Все знают писателя-сатирика Семена Альтова. Так вот, как-то мы ехали с ним в поезде, и я ему рассказывал анекдоты. Думал – выкинусь из окна: рассмешить его просто невозможно. В то же время рассмешить Лиона Измайлова, Михаила Задорнова очень легко.

– А вас рассмешить легко?

– Да, я тоже смешливый человек.

– Известно – когда смеется ведущий-юморист, это не всегда весело. Но часто бывает наоборот. Например, Альтов очень серьезен, и это вызывает смех. Были такие случаи, когда юморист смеялся сам, и это вызывало смех?

– Конечно. Здесь существует несколько приемов. Каменное лицо, трубка, остроумные мысли – это одна ситуация. Когда Евгений Петросян читал безумно смешной монолог сантехника, он решил себя немножко обезопасить. Читал с листа и хохотал над теми или иными репризами вместе с залом. То есть он не отделял себя от зала. Задорнов тоже любит такой прием.

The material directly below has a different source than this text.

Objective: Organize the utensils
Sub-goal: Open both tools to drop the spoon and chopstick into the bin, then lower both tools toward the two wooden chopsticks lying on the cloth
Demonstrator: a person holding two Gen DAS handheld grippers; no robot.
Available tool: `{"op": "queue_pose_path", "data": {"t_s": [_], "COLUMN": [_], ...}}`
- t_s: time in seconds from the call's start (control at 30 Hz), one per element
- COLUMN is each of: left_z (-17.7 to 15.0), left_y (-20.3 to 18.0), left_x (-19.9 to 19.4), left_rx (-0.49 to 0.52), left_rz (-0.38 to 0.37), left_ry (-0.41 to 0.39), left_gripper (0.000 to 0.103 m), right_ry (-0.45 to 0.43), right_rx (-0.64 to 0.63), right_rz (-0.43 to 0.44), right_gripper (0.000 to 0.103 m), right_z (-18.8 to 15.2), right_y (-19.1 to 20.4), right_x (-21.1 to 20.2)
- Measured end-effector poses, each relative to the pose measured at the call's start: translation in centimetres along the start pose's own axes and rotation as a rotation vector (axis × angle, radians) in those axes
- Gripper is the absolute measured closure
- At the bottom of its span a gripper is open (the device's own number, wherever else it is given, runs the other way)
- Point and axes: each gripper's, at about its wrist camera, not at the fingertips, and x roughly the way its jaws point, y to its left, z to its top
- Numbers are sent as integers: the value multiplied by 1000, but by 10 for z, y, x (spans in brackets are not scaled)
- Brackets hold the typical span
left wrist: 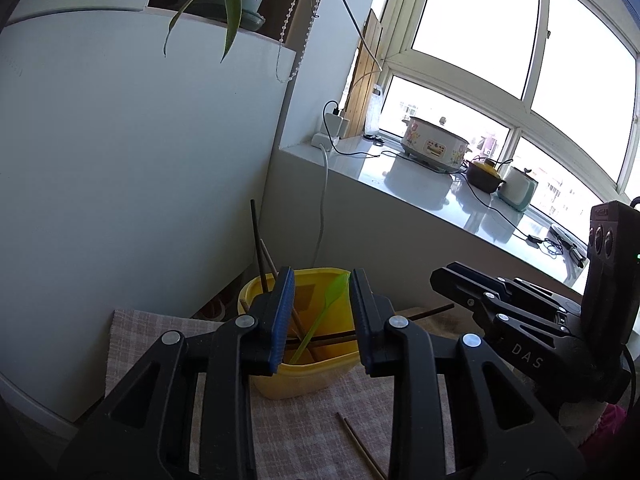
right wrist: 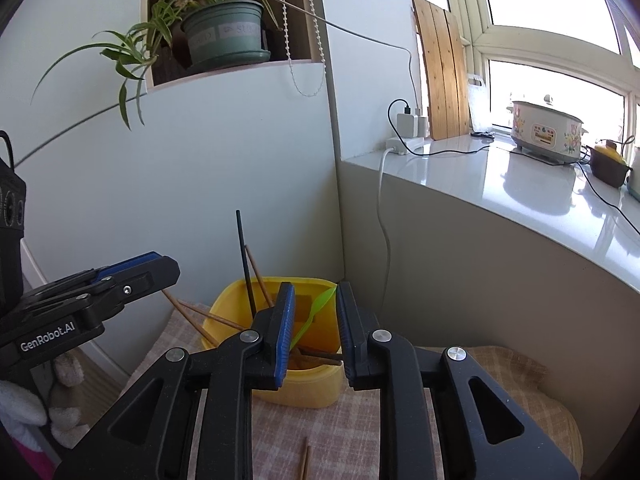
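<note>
Left wrist view: we log left gripper (left wrist: 321,320) and right gripper (right wrist: 311,330) both parted, empty; yellow bin (left wrist: 304,376) half hidden; loose chopsticks (left wrist: 360,446) cut off.

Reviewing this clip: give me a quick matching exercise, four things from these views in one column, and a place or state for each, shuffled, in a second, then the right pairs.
1. green plastic spoon
2. chopstick pair
3. potted plant
4. floral cooker

A. in a wall niche
B. leaning inside the yellow container
C. on the white counter by the window
D. lying on the checked cloth

Pairs: 1-B, 2-D, 3-A, 4-C
</note>
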Motion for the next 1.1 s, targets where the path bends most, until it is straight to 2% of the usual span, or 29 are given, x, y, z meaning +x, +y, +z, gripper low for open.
{"op": "queue_pose_path", "data": {"t_s": [0.13, 0.23, 0.3, 0.4, 0.5, 0.7, 0.77, 0.83, 0.97, 1.1], "left_z": [-6, -12, -17, -27, -39, -68, -77, -85, -101, -119], "left_y": [-8, -18, -25, -33, -38, -46, -47, -47, -47, -40], "left_x": [-14, -24, -29, -32, -33, -24, -21, -19, -10, 1], "left_rx": [12, 31, 43, 54, 58, 64, 65, 64, 58, 35], "left_rz": [-16, -32, -45, -64, -75, -89, -90, -89, -92, -89], "left_ry": [-9, -13, -12, 6, 24, 102, 122, 139, 187, 245], "left_gripper": [76, 76, 74, 73, 65, 65, 65, 65, 65, 65], "right_ry": [-23, -45, -63, -78, -81, -76, -75, -66, -25, 61], "right_rx": [-8, -11, -20, -30, -14, -29, -33, -31, -36, -38], "right_rz": [-1, 1, -9, -20, -21, -50, -62, -70, -81, -67], "right_gripper": [83, 72, 71, 70, 62, 57, 51, 46, 30, 28], "right_z": [-3, -4, -6, -12, -18, -34, -40, -46, -61, -79], "right_y": [1, 0, 0, -1, -7, -13, -15, -18, -23, -29], "right_x": [-16, -28, -36, -49, -58, -73, -77, -79, -76, -64]}}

Например, говорит, говорит и перед самой репризой заявляет: ой, я не знаю, что с вами сейчас будет! Все это «нагревает» финал, и публика бурно реагирует. Но это артистические приемчики, не более того.

– Да, магию смеха лучше не раскрывать. А вообще, у меня складывается впечатление, что человек, который может вызывать смех, – это добрый человек.

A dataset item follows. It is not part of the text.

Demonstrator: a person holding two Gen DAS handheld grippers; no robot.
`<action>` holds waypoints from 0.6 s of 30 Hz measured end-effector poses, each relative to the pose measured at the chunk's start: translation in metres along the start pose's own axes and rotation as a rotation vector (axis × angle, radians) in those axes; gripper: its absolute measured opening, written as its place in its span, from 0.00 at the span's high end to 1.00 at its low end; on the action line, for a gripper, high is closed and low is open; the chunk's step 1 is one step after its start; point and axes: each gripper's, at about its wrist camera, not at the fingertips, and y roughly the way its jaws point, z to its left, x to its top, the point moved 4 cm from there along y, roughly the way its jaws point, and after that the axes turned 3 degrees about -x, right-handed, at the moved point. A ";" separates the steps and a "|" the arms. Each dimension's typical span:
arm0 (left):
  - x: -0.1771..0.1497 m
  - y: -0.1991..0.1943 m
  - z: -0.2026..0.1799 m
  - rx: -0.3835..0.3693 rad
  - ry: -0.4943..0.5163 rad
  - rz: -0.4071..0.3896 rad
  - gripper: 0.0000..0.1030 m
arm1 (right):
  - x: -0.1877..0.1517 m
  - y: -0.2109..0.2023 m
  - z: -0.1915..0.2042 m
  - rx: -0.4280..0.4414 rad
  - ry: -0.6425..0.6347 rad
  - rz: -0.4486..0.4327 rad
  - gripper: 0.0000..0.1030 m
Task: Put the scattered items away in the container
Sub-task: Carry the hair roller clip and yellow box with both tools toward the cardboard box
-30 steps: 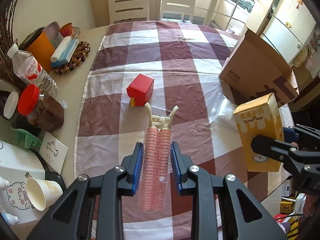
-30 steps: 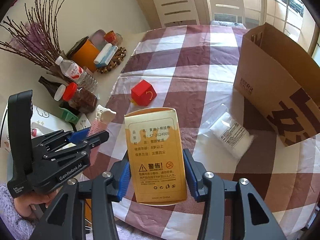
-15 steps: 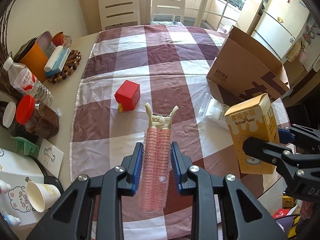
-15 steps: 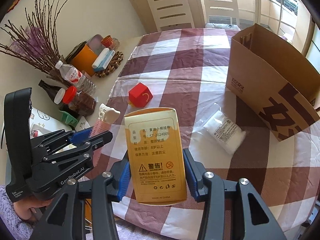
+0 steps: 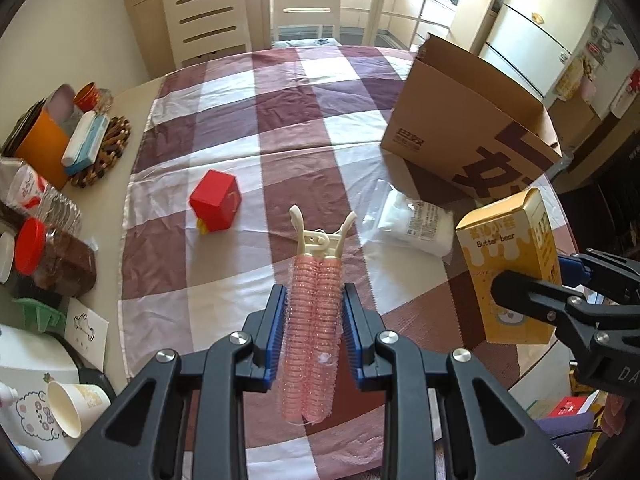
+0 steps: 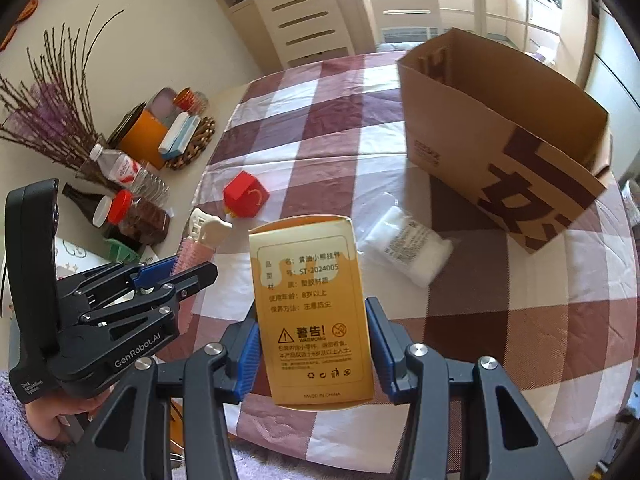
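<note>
The table with its checked cloth [image 5: 280, 120] fills both views, and its curved near edge runs close under both grippers. At two o'clock in the left wrist view stands the brown paper bag [image 5: 472, 136], the container, upright with its mouth open, close to the table's right edge. The wide middle of the cloth before the bag lies open. Along the left edge, at nine o'clock, bottles and jars [image 5: 52, 256] crowd the bare tabletop. The right gripper [image 6: 312, 344] pinches a yellow carton [image 6: 308, 304] between its blue pads, upright above the near edge. The left gripper [image 5: 312, 332] is pressed on a pink hair roller clip [image 5: 314, 320]. A white packet [image 5: 416, 226] lies just before the bag, and a red box [image 5: 216, 200] lies at eleven o'clock, well apart from it.
</note>
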 end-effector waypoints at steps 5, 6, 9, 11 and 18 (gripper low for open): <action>0.004 0.004 -0.015 -0.014 0.035 0.006 0.73 | -0.003 -0.007 -0.013 -0.017 0.035 -0.014 0.53; 0.004 0.005 -0.017 -0.017 0.042 0.007 0.73 | -0.004 -0.009 -0.016 -0.020 0.040 -0.017 0.53; 0.006 0.007 -0.027 -0.023 0.066 0.012 0.73 | -0.006 -0.012 -0.024 -0.032 0.061 -0.024 0.53; 0.008 0.009 -0.033 -0.027 0.083 0.015 0.73 | -0.007 -0.015 -0.030 -0.038 0.076 -0.029 0.53; 0.012 0.014 -0.051 -0.045 0.138 0.024 0.73 | -0.013 -0.022 -0.047 -0.064 0.122 -0.044 0.53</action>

– Среди юмористов есть всякие: и хорошие, и плохие. Тем не менее, выходя на сцену, и те и другие имеют успех.

– Итак, смехотерапия помогает и, по сути, является психотерапией. Зачем ходить к психотерапевту – сходи на Дроботенко и получишь ответы на все вопросы и изменишь отношение ко многим проблемам. Правильно?

(Задаю этот вопрос с пожеланием читателям, чтобы ваши психические проблемы были такого уровня, что снимались бы одним сеансом юмориста, но, увы, это бывает нечасто.)

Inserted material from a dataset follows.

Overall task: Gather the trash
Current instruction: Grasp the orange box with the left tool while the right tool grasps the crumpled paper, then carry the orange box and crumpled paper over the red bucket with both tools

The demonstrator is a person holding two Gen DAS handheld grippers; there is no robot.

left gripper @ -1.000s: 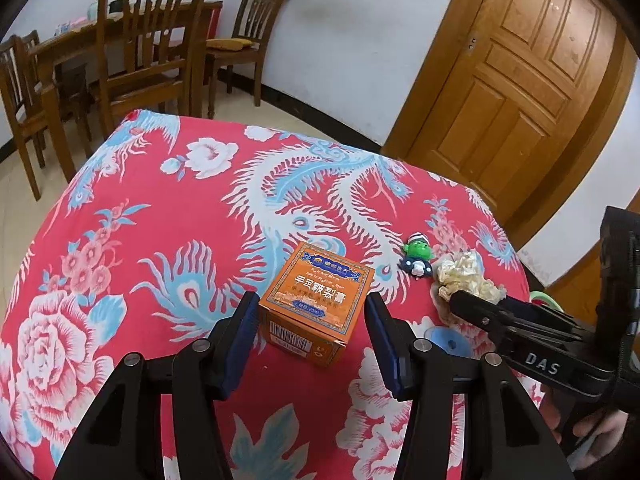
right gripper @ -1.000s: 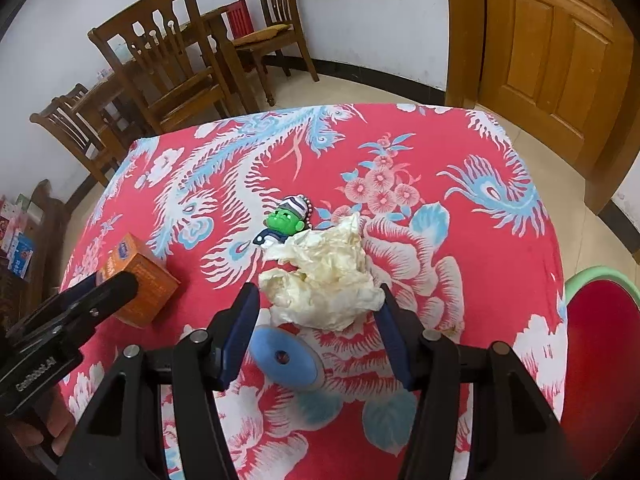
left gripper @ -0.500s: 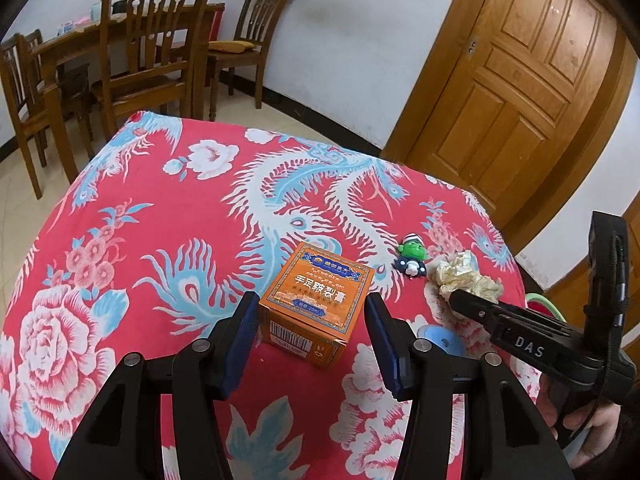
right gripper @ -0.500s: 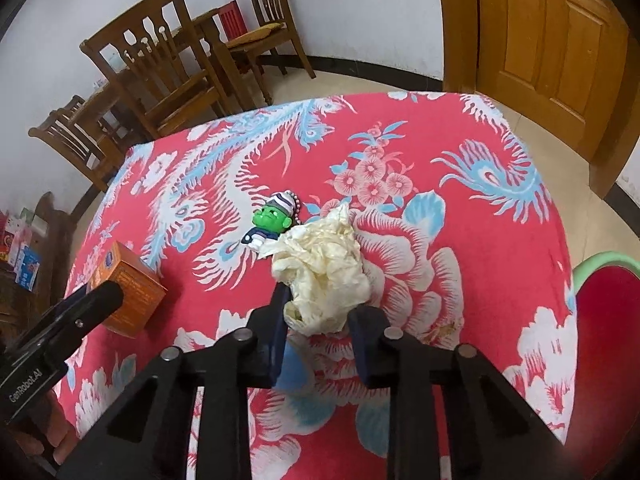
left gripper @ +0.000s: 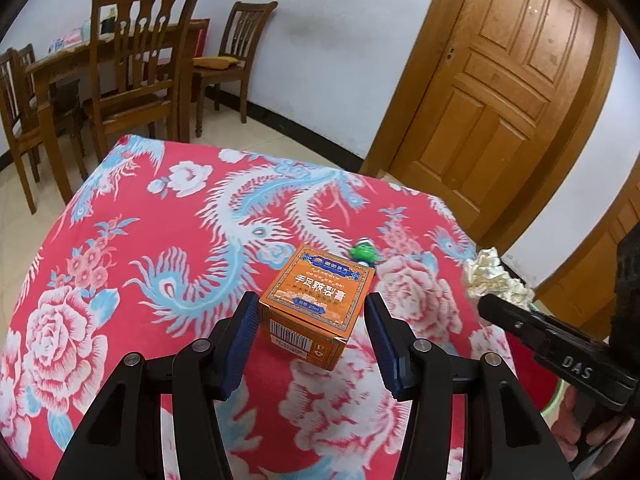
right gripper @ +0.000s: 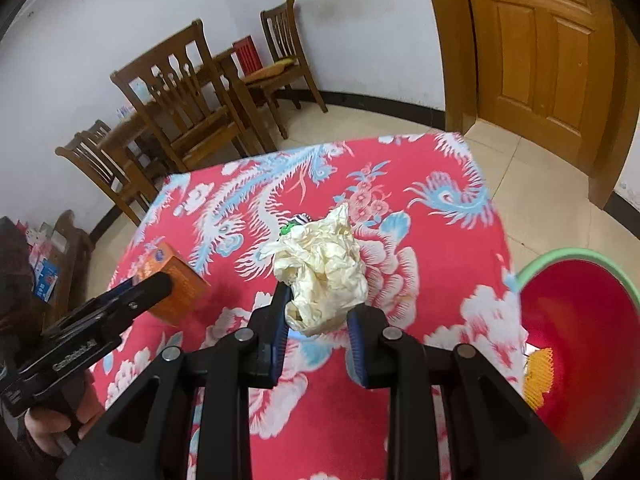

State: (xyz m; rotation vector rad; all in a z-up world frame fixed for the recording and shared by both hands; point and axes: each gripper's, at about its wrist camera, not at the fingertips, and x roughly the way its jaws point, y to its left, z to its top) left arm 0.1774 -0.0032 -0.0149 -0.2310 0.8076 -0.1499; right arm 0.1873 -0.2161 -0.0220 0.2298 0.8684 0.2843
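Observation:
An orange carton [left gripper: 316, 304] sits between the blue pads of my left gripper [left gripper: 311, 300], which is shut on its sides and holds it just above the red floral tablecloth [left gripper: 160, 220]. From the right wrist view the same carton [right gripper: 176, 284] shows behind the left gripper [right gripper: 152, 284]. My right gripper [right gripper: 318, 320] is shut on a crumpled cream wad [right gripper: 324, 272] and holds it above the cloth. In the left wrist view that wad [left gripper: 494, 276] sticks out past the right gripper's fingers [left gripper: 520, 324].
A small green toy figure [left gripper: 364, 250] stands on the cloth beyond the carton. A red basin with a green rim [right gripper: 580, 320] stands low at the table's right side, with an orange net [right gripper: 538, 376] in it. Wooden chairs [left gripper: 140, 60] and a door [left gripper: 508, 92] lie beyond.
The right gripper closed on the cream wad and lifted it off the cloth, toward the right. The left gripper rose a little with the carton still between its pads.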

– Не могу сказать, что человек получит ответы на все вопросы. Дело в том, что, особенно в последнее время, наш жанр перестает быть социально значимым. Он стал обыкновенным жанром развлечений. Мы не воспитываем публику. Люди приходят, чтобы отдохнуть, отвлечься от своих проблем. И уходят с отличным настроением. Это все, чего мы добиваемся. Необязательно поднимать какие-то проблемы, связанные с пьянством или плохой работой транспорта. Это же можно сделать все ненавязчиво, в шутливой форме. Сейчас – море информации! Зачем еще и нам об этом талдычить? Поэтому мы развлекаем.

– На сеансе психоанализа иллюзионист Амаяк Акопян рассказал мне свой чисто профессиональный сон. Он выходит на сцену, а не заряжен фокусами! Но ему же заранее нужно все заталкивать в карманы, чтобы это потом вылетало.

– Практически всем такие сны снятся. Например, грядет какое-то ответственное выступление. У меня были бенефисы в зале «Россия». Конечно, это очень напряженное дело, к которому нужно тщательно подготовиться. И естественно, накануне я засыпал с тревожной мыслью: все ли получится. Естественно, мне снились сны только на эту тему: у меня во время съемки отрубается микрофон, я начинаю бегать, искать его. Потом вдруг не срабатывает какой-то механизм, и все летит насмарку! Плохо спишь, просыпаешься по нескольку раз.

(Психоанализ показал, что это сновидение говорит об аккуратности и собранности моего пациента.)

– Бывало во сне, что зрители не смеялись?

– Нет. Меня это не волнует в жизни, поэтому и не снится. Я думаю, сон – это проекция того, что было за день. Если, например, утром я улетаю в другой город, иногда снится, что я опаздываю на поезд или на самолет. Это совершенно нормально.

МНЕ не удалось справиться с психологическим переносом на моего пациента, как на того самого Сергея Дроботенко, который смешит по телевизору. Я часто был в плену этого переноса. Поэтому мне не совсем удалось почувствовать личность моего пациента вне его профессии. Позднее я осознал для себя, почему мне не захотелось лезть и углубляться в данную личность. Было интереснее разобраться в структуре магии юмора, которую излучает со сцены мой пациент. Кроме того, на протяжении всего сеанса я почему-то все время чувствовал, что разговариваю со своим коллегой.